My friend decided to ‘change the narrative’.  She practiced a piece of Shakespeare’s advice fleshed out in Hamlet.  You’ve probably heard the adage, ‘assume a virtue and it’ll become yours’.  Here’s the context in this excerpt:

Hamlet, Act 3, Scene 4, Page 7

Good night—but go not to mine uncle’s bed.
Assume a virtue if you have it not.
That monster, custom, who all sense doth eat,
Of habits devil, is angel yet in this:
That to the use of actions fair and good
He likewise gives a frock or livery
That aptly is put on. Refrain tonight,
And that shall lend a kind of easiness
To the next abstinence, the next more easy.
How did she do it?  By ASSUMING that she and her daughter already had a healthy relationship and then proceeding from there.  In that way, she actually influences the conversations and her daughter has warmed to approach.  Their interactions have grown more frequent and enjoyable to both.
Jesus actually set this precedent long before Shakespeare.  I’ve often read the Upper Room Discourse in John 17 where Jesus makes this outlandish statement to His Father in verse 6:
“I have manifested your name to the people whom you gave me out of the world. Yours they were, and you gave them to me, and they have kept your word.”
The disciples kept God’s word???? Really?  What about Peter’s denial or James and John vying for the premier cabinet positions in the new kingdom?
But should we be so surprised when the Bible is replete with bold promises that for those who are in union with Christ, God sees them as pure and righteous.  We are told that the Father loves us, His adopted kids, just like He loves His beloved Son, Jesus.
And maybe that is the key to behaving better, to assume that it is true what Jesus says, what the Father says and act the part.
What if in a marriage locked in an impasse, one partner chose to treat his or her partner tenderly,  as though they were worthy of love and respect?
What if like the Jews carted off to Babylon, they started to treat their new pagan neighbors as though they were just as worthy of love and respect as their own race?
To bring it closer to home?  What if I dropped the narrative built up in reaction to the pain of my first years in my current school?  What if I started to ‘channel’:  God has so blessed me by giving me this job here!  What might change?
I can think of many applications of this principle of rewriting the script to break the logjam of negativity and failure.
I can hear someone say, “But it is not true!”
My one-word quick answer:  ….YET!!!!”
Lookit….if Jesus can describe his wobbly disciples as those who have KEPT His Word, then we are in good company if we treat others with grace (including ourselves) and interact with them as though they were ALREADY mature….loving….kind.

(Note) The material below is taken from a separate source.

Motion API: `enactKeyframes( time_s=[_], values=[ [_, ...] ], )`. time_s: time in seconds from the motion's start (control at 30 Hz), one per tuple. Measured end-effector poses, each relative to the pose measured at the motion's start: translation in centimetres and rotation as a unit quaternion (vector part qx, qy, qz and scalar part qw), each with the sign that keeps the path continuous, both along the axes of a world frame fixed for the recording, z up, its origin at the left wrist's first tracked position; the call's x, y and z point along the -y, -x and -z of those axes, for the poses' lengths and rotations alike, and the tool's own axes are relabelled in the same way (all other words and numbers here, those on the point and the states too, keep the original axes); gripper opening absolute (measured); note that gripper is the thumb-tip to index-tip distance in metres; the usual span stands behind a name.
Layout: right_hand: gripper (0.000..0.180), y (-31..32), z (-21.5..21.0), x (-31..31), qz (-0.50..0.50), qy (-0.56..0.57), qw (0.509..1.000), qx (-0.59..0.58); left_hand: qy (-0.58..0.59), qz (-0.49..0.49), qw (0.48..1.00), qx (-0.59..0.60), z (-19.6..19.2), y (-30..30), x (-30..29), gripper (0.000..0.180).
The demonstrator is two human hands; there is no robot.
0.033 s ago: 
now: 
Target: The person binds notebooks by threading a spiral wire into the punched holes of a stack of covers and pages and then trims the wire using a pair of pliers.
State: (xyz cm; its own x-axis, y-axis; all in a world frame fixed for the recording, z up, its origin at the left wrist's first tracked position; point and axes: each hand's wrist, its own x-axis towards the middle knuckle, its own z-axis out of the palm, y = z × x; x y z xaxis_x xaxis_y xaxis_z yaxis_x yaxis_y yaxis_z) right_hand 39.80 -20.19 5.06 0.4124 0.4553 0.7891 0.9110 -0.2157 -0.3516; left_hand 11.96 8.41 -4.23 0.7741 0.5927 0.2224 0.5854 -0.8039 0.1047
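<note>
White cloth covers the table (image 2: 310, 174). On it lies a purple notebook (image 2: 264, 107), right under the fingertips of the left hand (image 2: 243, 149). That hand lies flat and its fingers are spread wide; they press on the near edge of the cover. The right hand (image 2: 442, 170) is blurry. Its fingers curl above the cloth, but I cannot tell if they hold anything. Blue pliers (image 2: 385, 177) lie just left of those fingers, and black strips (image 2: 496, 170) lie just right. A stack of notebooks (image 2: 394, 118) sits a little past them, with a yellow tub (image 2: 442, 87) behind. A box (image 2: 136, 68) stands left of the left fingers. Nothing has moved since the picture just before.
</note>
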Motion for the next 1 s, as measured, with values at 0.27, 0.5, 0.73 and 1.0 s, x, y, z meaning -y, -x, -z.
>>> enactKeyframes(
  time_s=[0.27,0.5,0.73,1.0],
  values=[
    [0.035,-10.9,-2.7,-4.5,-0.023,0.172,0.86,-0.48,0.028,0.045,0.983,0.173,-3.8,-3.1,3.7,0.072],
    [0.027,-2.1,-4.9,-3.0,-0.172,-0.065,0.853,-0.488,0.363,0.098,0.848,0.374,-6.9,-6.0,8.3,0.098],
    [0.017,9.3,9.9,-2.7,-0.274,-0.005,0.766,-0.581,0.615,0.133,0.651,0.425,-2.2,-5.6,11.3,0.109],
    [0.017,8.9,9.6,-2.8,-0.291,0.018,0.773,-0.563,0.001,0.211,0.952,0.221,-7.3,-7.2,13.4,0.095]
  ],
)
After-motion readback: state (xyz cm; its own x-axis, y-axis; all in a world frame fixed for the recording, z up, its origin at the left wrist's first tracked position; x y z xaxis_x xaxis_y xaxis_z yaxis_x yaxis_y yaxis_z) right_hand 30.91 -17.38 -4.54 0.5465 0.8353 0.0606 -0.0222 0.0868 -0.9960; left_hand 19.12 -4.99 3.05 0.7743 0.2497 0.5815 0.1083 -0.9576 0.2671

One further scriptural support.  Consider the grammar of verse 6 in the second chapter of Ephesians.  The verbs are in the PAST tense, meaning the action has been completed. God through Paul informs us that we are already sitting with Jesus in heaven:
For he raised us from the dead along with Christ and seated us with him in the heavenly realms because we are united with Christ Jesus.